On a flight with my father aboard virtual Lancaster
Pardon me while I wipe an occasional tear from my keyboard having just flown with my dad in a Lancaster bomber on a mission over Germany.
For 14 minutes, I sat in the cramped confines of the Lancaster bomber “F for Freddie” as it flew into the heart of Nazi-occupied Europe.
From my seat just behind the pilots, as we flew closer to war-torn Berlin, I could see the night sky being split by shafts of light from aircraft-seeking spotlights. Here and there, bursts of flak sought and sometimes found Royal Air Force (RAF) planes. Those in my plane flew bravely on.
My father, Kazimierz Czerny-Holownia, was a navigator with the Royal Air Force in the Second World War. He escaped to England from Poland during the war and then signed up to fly with the 300 and 304 Polish squadrons of the RAF.
I have his logbook and know that he survived 30 operational flights, which ranged from Foret de Nieppe to Stettin and LeHavre to Stuttgart. Some of his other bombing flights included Dusseldorf, Dortmund and Essen.

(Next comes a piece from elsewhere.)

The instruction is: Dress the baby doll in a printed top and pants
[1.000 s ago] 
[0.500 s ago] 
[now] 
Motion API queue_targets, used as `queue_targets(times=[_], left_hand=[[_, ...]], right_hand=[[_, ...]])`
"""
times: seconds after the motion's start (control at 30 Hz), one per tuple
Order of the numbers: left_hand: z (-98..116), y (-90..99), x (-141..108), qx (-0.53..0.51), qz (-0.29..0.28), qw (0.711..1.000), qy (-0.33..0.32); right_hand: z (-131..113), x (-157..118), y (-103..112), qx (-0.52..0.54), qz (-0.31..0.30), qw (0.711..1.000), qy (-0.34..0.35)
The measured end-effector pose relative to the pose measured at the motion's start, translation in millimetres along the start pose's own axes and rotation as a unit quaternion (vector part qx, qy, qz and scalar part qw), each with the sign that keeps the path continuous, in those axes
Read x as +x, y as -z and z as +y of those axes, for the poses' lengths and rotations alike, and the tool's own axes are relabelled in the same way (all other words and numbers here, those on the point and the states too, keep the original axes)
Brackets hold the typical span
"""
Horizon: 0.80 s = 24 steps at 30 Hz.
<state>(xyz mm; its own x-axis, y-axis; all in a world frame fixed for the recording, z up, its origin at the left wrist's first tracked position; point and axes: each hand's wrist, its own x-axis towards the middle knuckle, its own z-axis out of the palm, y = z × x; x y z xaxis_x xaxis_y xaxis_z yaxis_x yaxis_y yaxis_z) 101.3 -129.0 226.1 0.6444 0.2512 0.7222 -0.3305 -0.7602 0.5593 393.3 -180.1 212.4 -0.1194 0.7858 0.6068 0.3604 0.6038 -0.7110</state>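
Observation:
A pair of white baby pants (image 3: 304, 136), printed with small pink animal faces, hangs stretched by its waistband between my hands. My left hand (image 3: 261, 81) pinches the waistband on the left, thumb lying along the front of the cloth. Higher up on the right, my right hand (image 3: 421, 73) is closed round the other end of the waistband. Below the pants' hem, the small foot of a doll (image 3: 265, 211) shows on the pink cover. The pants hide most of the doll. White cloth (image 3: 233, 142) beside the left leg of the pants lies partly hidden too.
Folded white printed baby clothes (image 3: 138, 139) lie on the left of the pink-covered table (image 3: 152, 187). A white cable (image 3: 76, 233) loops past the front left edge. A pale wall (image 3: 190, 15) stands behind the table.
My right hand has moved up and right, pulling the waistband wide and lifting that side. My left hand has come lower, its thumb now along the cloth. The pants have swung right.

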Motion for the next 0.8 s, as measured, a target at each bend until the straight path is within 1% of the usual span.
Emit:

Sometimes, he would return from one mission and set out the next day on another. The median age of airmen in the Bomber Command was 22. Sometimes, their working day ended in death, their fight for our freedom over, but others fought on.
As we flew in our virtual bomber, I could hear the crackle of radio communications between members of the crew. The pilot calmly talking to the tailgunner to take on a night fighter plane. The pilot announcing that the bomb doors were open, with the payload on its way seconds later.
As the Lancaster banked and turned for home, the pilot was congratulating the crew on a bombing success, the night sky belching with bursts of explosions. The ground below was a riptide of flame destroying enemy installations.
War is hell, it has been said, and flying a bombing mission in a Lancaster was no picnic. My dad flew in nine types of aircraft during the war, but I had no idea until recently what his flying experiences — the real life-and-death experiences — were like until friends Susan Meneer and Ken Magill, took us to the Canadian Warplane Heritage Museum in Mount Hope, Ont.
In an alcove near the museum’s main hangar displays, there were six chairs and an invitation for visitors to try the “Virtual Reality Experience — BBC
1943 Berlin Blitz.” We signed up for a session, and an hour-and-a-half later, were seated and wearing headpieces that resembled the top part of a welder’s helmet with goggles and earpieces.
Our takeoff was smooth. The propellers of its four, roaring engines spun in unison just feet away from the fuselage as I looked out the windows from my perch in the cockpit. I have flown in a few aircraft, large and small, as well as in helicopters, so seeing the ground fall away as the aircraft gained altitude was nothing new.
But this was no pleasure flight. Soon, as we moved into the early stages of our simulated, almost-eight-hour journey, we crossed the English Channel and the havoc began with fighter attacks from the air and flak attacks from the ground.
The simulation was sensational. The BBC created this virtual experience using the recordings of war correspondent Wynford Vaughan-Thomas who bravely flew “F for Freddie” on Sept. 3, 1943, and recorded what transpired on that flight over Berlin.
We were told, before we donned the headsets, to look around during the “flight.” I did and found that by doing so it provided an extremely realistic feeling to this wartime mission.
By turning 360 degrees, I could see the action inside and outside the bomber. I had my camera in hand and a couple of times had to stop myself from taking pictures of the pilots at the controls, or the landscape that was lit up with flame and flak as the virtual Lancaster droned onward.
At one point, I turned 135 degrees to my left and looked down. There, at a small table was the navigator, his eyes poring over a map, his mind calculating. His hands moved across the table as he plotted a flight path and conveyed that information to the pilot. The navigator’s area, not far behind the pilots at the front of the plane, was cramped and dimly lit. It’s then that I almost lost it. No, I did not vomit, I was not bothered at all in that way. But as I looked down, thoughts of my father flooded into my mind. I imagined how he must have felt during his flights, knowing that at any minute a successful flak strike or burst of bullets from an enemy fighter, could have ended it all for their brave crew.
I got choked up thinking about it and it took me a while to regain composure after we left the VR station. I got emotional again, as I set about writing this, knowing that my father died in a postwar airplane crash at Coleby Heath, Coleby, England, when his Mosquito bomber, serial number TH984, crashed during inclement weather. He was just 28 and I was just four. It was Dec. 20, 1949.
The BBC’s Berlin Blitz VR was a travelling exhibit at the Canadian Warplane Heritage Museum when I visited there and has moved on — which is a shame.
If there is any way that this experience could be made available to all students across Canada, especially on Remembrance Day, it would help underscore how brave people fought, and died, to give us the freedoms we enjoy today.
We must never forget — I know I shall not.